PROBLEM REQUIREMENTS: All entries are to be given again verbatim.

====== RAW DATA

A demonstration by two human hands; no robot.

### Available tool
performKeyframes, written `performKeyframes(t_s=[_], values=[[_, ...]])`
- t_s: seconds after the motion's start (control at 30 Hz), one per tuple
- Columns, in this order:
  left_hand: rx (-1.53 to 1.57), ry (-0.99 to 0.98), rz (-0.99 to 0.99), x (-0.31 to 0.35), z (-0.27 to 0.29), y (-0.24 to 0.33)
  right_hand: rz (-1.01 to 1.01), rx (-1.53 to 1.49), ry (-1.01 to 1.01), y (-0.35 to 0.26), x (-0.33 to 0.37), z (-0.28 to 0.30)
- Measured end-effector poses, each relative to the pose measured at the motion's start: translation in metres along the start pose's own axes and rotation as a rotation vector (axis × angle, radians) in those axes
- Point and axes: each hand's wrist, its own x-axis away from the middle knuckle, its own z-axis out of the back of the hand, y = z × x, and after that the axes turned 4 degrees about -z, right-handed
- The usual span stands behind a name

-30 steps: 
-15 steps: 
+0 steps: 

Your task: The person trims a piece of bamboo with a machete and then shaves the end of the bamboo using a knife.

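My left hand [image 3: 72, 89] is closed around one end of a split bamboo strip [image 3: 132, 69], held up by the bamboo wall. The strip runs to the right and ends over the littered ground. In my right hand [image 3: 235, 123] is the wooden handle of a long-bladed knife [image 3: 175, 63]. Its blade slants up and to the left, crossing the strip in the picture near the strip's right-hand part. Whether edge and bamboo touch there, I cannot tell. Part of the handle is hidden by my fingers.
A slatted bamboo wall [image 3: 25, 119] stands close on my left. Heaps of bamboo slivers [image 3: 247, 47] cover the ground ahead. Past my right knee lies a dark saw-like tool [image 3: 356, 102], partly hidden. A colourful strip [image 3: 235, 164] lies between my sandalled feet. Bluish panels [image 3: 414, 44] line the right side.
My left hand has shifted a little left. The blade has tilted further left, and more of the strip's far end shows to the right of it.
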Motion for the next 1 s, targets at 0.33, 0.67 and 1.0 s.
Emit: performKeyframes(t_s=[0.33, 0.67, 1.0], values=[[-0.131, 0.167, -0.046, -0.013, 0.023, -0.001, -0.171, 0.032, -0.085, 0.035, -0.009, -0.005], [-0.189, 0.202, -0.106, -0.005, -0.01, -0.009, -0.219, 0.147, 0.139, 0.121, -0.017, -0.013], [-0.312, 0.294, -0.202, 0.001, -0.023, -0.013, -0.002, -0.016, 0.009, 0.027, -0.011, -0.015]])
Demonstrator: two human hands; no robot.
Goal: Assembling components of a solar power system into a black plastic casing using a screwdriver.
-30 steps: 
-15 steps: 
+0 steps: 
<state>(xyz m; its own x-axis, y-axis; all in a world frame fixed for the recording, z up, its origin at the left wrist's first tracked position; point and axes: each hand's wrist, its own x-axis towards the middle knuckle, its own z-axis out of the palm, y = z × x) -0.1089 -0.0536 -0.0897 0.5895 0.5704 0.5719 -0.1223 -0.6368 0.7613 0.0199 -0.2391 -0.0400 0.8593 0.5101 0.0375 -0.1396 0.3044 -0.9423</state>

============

EXERCISE RESULT:
A demonstration by two human hands; no robot.

### Available tool
performKeyframes, written `performKeyframes(t_s=[_], values=[[_, ...]])`
- t_s: seconds after the motion's start (control at 30 Hz), one per tuple
- Columns, in this order:
  left_hand: rx (-1.53 to 1.57), ry (-0.99 to 0.98), rz (-0.99 to 0.99), x (-0.31 to 0.35), z (-0.27 to 0.29), y (-0.24 to 0.33)
  right_hand: rz (-1.01 to 1.01), rx (-1.53 to 1.49), ry (-1.01 to 1.01), y (-0.35 to 0.26), x (-0.33 to 0.37), z (-0.28 to 0.30)
- Measured end-effector poses, each relative to the pose measured at the motion's start: translation in metres along the start pose's own axes and rotation as a rotation vector (axis × angle, radians) in those axes
- Point and axes: each hand's wrist, its own x-axis away from the middle knuckle, its own z-axis out of the back of the hand, y = z × x, and after that the axes turned 4 degrees about -z, right-handed
- The usual span stands behind a name

-30 steps: 
-15 steps: 
+0 steps: 

Your task: The person trims a piece of bamboo with a machete and then shaves the end of the bamboo using a knife.

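My left hand [image 3: 72, 89] is closed around one end of a split bamboo strip [image 3: 132, 69], held up by the bamboo wall. The strip runs to the right and ends over the littered ground. In my right hand [image 3: 235, 123] is the wooden handle of a long-bladed knife [image 3: 175, 63]. Its blade slants up and to the left, crossing the strip in the picture near the strip's right-hand part. Whether edge and bamboo touch there, I cannot tell. Part of the handle is hidden by my fingers.
A slatted bamboo wall [image 3: 25, 119] stands close on my left. Heaps of bamboo slivers [image 3: 247, 47] cover the ground ahead. Past my right knee lies a dark saw-like tool [image 3: 356, 102], partly hidden. A colourful strip [image 3: 235, 164] lies between my sandalled feet. Bluish panels [image 3: 414, 44] line the right side.
My left hand has shifted a little left. The blade has tilted further left, and more of the strip's far end shows to the right of it.
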Motion for the next 1 s, targets at 0.33, 0.67 and 1.0 s.
Emit: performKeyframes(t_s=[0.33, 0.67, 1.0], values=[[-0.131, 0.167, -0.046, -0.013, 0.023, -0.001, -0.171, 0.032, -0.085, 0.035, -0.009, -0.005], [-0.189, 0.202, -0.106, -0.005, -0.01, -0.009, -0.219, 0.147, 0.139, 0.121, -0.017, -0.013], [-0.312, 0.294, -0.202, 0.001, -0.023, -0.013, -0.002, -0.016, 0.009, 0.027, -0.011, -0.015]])
Demonstrator: two human hands; no robot.
Goal: Assembling components of a solar power system into a black plastic casing using a screwdriver.
-30 steps: 
-15 steps: 
+0 steps: 
<state>(xyz m; its own x-axis, y-axis; all in a world frame fixed for the recording, z up, its origin at the left wrist's first tracked position; point and axes: each hand's wrist, its own x-axis towards the middle knuckle, its own z-axis out of the palm, y = z × x) -0.1089 -0.0536 -0.0897 0.5895 0.5704 0.5719 -0.1223 -0.6368 0.7613 0.0199 -0.2391 -0.0400 0.8593 0.5101 0.0375 -0.1396 0.3044 -0.9423</state>

This concludes the output.